TASK OBJECTIVE:
Below are entries. Reproduce exactly the lines between the line holding "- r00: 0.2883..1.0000" and the line holding "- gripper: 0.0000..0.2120", inclusive, and only those.

*** PROVIDED INFORMATION Section Begins ***

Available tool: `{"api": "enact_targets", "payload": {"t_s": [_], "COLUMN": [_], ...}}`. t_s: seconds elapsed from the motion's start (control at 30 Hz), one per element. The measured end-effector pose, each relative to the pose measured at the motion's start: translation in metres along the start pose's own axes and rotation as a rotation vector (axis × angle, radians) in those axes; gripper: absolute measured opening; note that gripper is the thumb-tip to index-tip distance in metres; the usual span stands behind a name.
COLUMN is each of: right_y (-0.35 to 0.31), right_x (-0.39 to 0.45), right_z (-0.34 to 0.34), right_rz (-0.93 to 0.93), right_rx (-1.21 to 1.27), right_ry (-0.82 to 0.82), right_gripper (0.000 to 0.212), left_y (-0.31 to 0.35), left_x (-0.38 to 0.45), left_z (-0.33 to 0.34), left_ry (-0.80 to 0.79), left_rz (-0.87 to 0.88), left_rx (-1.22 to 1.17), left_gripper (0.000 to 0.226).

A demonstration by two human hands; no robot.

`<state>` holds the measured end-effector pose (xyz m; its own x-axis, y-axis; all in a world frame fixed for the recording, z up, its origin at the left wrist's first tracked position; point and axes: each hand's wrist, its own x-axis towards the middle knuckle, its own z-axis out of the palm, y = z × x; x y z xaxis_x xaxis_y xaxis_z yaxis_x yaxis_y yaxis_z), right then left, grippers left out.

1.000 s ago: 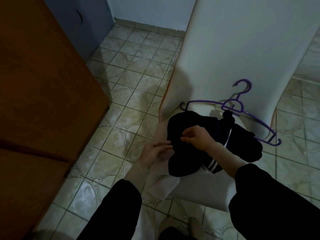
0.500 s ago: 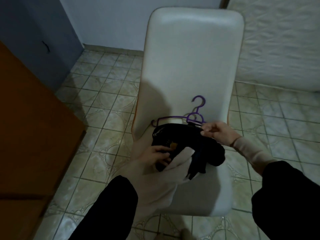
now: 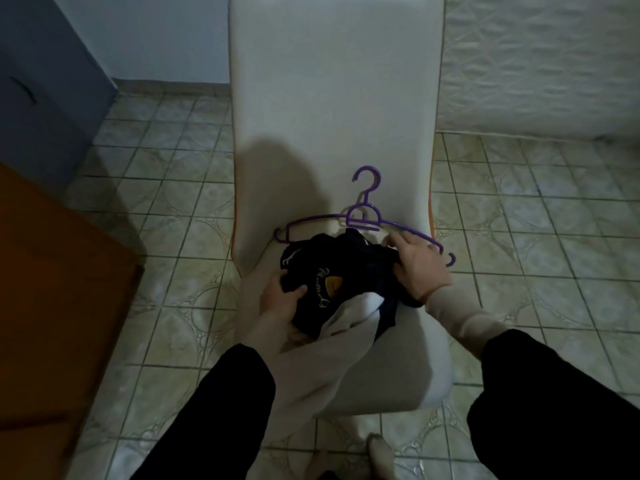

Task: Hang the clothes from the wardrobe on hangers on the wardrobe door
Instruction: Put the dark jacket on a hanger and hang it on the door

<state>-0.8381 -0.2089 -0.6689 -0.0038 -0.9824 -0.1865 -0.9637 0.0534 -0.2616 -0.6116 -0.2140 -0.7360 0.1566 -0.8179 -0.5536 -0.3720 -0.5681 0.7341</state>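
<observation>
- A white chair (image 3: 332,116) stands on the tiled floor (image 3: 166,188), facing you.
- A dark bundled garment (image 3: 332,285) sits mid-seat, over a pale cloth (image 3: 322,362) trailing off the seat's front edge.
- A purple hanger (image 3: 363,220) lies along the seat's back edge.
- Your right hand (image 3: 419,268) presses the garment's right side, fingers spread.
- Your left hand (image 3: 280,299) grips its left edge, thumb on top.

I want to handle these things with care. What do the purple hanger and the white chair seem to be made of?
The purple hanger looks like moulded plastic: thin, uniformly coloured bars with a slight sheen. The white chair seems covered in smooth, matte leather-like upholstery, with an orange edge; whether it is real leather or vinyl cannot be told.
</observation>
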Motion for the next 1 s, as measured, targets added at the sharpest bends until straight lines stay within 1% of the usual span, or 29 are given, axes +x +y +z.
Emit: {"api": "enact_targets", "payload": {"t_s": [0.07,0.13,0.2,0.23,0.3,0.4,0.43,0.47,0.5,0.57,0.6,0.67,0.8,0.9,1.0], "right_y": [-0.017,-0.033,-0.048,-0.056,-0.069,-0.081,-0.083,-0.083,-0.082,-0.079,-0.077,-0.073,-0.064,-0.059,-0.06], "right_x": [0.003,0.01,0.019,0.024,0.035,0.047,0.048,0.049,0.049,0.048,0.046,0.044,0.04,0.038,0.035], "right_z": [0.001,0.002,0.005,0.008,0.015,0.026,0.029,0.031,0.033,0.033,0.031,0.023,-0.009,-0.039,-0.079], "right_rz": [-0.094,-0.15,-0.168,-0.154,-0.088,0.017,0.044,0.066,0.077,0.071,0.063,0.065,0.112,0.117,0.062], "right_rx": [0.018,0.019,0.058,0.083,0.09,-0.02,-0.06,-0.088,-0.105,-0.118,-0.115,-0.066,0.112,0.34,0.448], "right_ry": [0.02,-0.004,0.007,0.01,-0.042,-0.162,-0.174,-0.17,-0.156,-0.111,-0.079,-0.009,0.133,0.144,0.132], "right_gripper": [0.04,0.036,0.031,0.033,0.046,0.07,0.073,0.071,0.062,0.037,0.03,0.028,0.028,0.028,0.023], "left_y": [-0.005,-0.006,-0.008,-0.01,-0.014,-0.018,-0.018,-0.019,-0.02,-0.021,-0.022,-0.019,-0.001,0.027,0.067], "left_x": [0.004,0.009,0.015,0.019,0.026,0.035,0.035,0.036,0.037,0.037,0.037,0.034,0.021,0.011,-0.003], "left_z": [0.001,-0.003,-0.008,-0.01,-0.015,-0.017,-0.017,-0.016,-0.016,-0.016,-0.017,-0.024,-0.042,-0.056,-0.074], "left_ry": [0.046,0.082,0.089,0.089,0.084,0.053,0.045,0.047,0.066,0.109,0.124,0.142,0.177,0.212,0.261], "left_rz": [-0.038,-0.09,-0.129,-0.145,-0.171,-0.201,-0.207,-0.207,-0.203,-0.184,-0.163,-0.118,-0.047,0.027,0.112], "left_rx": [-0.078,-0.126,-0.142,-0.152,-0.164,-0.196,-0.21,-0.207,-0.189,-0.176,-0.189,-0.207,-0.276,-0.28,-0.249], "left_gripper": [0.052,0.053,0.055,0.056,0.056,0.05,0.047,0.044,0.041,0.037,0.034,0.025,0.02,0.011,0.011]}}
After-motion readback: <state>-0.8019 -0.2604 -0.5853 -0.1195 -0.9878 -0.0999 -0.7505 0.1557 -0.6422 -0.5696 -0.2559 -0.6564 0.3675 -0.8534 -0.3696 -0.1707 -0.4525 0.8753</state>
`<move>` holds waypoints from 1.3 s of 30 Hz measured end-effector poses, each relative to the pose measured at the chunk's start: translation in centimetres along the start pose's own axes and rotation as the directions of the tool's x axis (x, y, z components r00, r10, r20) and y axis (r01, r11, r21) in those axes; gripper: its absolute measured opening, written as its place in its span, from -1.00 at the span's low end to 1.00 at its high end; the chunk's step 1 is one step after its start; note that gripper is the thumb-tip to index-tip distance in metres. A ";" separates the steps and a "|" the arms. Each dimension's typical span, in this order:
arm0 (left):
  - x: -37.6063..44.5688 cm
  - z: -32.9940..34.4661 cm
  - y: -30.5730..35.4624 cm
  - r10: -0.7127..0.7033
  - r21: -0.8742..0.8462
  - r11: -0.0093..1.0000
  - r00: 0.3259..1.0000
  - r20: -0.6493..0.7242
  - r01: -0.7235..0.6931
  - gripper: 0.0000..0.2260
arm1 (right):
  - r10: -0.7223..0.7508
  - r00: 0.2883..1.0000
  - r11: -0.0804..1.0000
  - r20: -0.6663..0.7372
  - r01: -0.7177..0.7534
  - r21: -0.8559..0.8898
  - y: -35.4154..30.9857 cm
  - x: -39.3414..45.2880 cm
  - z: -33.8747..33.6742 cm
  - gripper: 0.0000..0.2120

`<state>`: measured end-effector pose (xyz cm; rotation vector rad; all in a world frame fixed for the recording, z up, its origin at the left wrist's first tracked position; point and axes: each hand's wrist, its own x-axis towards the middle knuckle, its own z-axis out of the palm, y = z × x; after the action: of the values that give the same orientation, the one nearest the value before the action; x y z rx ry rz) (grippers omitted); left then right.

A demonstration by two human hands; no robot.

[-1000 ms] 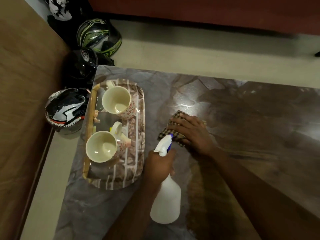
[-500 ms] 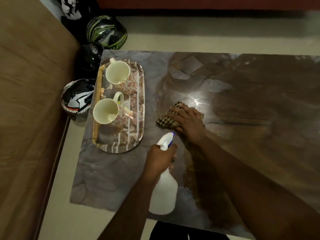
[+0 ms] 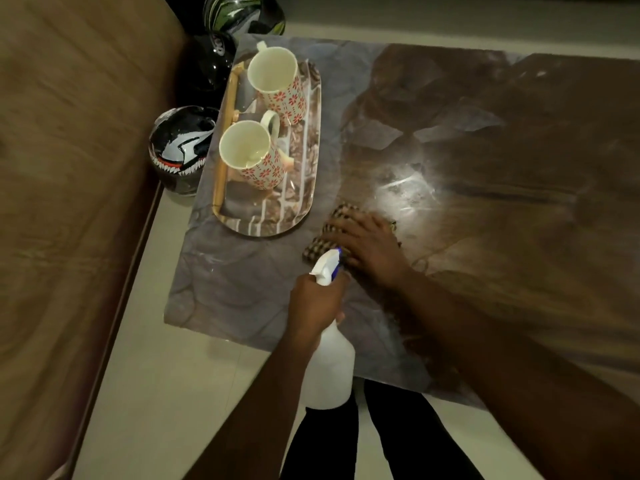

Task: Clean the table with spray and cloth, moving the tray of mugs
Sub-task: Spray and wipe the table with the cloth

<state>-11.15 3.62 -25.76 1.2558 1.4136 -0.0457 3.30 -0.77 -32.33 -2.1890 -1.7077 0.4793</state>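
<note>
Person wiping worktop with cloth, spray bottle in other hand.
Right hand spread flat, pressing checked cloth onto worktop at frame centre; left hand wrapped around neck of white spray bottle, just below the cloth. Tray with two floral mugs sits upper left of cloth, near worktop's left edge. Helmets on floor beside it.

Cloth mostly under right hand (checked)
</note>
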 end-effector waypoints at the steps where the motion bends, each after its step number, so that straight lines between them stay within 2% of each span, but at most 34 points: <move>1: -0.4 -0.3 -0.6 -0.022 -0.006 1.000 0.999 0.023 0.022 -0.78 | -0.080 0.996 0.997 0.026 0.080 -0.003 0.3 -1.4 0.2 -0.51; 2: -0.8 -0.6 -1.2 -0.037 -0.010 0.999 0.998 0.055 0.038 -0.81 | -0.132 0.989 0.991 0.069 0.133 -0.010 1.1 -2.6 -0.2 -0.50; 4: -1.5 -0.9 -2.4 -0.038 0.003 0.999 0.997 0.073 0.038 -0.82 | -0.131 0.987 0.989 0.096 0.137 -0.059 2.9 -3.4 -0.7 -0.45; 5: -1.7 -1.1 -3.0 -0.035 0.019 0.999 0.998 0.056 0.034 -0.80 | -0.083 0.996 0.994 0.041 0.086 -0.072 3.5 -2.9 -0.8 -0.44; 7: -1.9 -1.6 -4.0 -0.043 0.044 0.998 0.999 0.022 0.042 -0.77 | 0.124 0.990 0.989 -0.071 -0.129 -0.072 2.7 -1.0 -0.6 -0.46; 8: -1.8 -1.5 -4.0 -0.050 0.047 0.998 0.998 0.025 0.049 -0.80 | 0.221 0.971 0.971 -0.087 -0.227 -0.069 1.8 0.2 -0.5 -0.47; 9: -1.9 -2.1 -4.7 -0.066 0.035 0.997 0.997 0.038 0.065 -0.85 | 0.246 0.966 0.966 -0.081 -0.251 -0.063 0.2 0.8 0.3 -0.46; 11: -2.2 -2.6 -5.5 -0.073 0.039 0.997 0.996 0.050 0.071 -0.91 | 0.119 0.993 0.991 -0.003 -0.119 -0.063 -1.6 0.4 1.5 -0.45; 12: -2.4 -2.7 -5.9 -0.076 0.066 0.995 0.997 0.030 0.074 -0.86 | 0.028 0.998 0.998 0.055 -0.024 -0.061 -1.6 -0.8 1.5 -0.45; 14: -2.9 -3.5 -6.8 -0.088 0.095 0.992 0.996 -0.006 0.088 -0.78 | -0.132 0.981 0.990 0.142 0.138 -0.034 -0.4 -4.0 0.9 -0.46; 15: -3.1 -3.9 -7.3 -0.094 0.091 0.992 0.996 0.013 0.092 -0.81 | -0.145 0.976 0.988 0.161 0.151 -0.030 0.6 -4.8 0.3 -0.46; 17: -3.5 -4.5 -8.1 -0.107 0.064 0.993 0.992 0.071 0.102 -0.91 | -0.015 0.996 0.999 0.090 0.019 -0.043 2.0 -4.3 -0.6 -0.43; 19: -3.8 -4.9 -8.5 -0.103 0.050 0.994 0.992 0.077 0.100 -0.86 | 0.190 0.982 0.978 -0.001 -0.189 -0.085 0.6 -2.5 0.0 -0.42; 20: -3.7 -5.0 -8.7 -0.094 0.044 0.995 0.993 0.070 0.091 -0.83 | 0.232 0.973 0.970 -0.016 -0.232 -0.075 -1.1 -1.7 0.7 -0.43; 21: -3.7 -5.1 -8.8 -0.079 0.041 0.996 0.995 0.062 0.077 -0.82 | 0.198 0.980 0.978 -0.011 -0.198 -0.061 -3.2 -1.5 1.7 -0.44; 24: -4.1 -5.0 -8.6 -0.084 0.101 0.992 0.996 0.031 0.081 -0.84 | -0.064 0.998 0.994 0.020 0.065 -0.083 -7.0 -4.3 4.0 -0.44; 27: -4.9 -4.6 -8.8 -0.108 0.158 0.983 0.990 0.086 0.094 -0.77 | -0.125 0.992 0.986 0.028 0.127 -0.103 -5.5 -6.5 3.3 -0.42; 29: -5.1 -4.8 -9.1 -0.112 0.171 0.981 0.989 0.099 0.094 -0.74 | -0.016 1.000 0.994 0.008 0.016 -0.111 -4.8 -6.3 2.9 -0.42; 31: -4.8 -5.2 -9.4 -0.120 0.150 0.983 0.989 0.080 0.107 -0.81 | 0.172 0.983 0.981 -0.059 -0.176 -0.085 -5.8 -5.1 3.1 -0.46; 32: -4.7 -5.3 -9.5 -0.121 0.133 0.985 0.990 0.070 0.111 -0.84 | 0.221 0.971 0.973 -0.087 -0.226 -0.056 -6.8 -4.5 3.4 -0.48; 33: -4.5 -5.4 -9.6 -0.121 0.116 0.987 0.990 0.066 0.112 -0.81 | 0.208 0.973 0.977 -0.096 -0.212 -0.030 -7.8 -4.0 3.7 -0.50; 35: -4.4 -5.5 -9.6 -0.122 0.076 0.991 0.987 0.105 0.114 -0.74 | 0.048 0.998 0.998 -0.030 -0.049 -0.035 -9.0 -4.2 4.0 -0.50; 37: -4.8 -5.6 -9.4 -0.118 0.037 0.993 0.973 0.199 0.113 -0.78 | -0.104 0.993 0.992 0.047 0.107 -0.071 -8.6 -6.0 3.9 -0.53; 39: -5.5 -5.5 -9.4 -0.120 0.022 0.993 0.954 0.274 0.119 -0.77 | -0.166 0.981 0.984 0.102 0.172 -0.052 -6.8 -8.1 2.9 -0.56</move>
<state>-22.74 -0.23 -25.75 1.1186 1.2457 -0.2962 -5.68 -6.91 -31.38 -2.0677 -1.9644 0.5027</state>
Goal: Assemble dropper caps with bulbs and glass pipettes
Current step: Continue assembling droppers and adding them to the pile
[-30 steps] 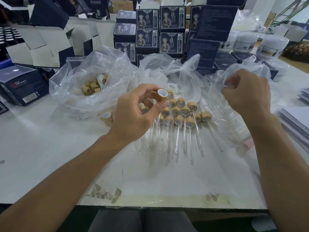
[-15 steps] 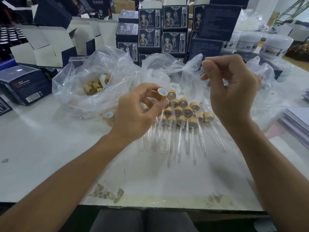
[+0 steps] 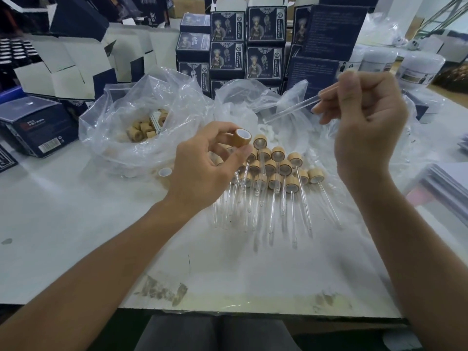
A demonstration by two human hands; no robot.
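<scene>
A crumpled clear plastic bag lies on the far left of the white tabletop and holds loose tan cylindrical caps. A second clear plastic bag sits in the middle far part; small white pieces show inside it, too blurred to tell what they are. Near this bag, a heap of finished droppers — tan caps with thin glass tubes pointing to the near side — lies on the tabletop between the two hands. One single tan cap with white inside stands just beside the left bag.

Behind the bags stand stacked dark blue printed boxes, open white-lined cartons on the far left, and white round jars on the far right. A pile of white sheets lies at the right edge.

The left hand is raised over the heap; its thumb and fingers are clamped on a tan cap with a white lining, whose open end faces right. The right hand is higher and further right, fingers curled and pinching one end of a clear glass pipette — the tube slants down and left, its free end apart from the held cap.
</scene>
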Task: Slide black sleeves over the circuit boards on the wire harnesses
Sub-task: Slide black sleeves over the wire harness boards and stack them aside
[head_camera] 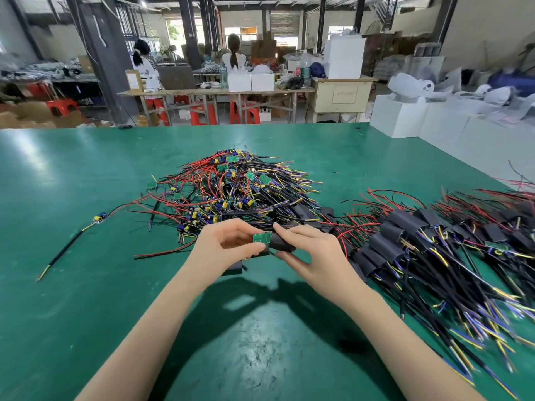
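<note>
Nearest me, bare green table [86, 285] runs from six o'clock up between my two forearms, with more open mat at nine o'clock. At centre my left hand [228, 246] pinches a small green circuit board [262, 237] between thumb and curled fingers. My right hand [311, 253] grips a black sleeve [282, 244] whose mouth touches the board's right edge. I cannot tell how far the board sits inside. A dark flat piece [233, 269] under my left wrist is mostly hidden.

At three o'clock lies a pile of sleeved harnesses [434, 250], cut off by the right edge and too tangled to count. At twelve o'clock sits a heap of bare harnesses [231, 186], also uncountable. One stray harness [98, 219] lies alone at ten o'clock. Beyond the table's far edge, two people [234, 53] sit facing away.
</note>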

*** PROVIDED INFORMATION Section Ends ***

OUTPUT OF THE TASK:
  - r00: 0.2883..1.0000
  - r11: -0.0804..1.0000
  - r20: -0.6663..0.7372
  - r01: -0.7177..0.7534
  - r21: -0.8559..0.8898
  - y: -35.4154..30.9857 cm
  - x: -39.3414..45.2880 cm
  - z: -33.8747..33.6742 cm
  - gripper: 0.0000..0.2120

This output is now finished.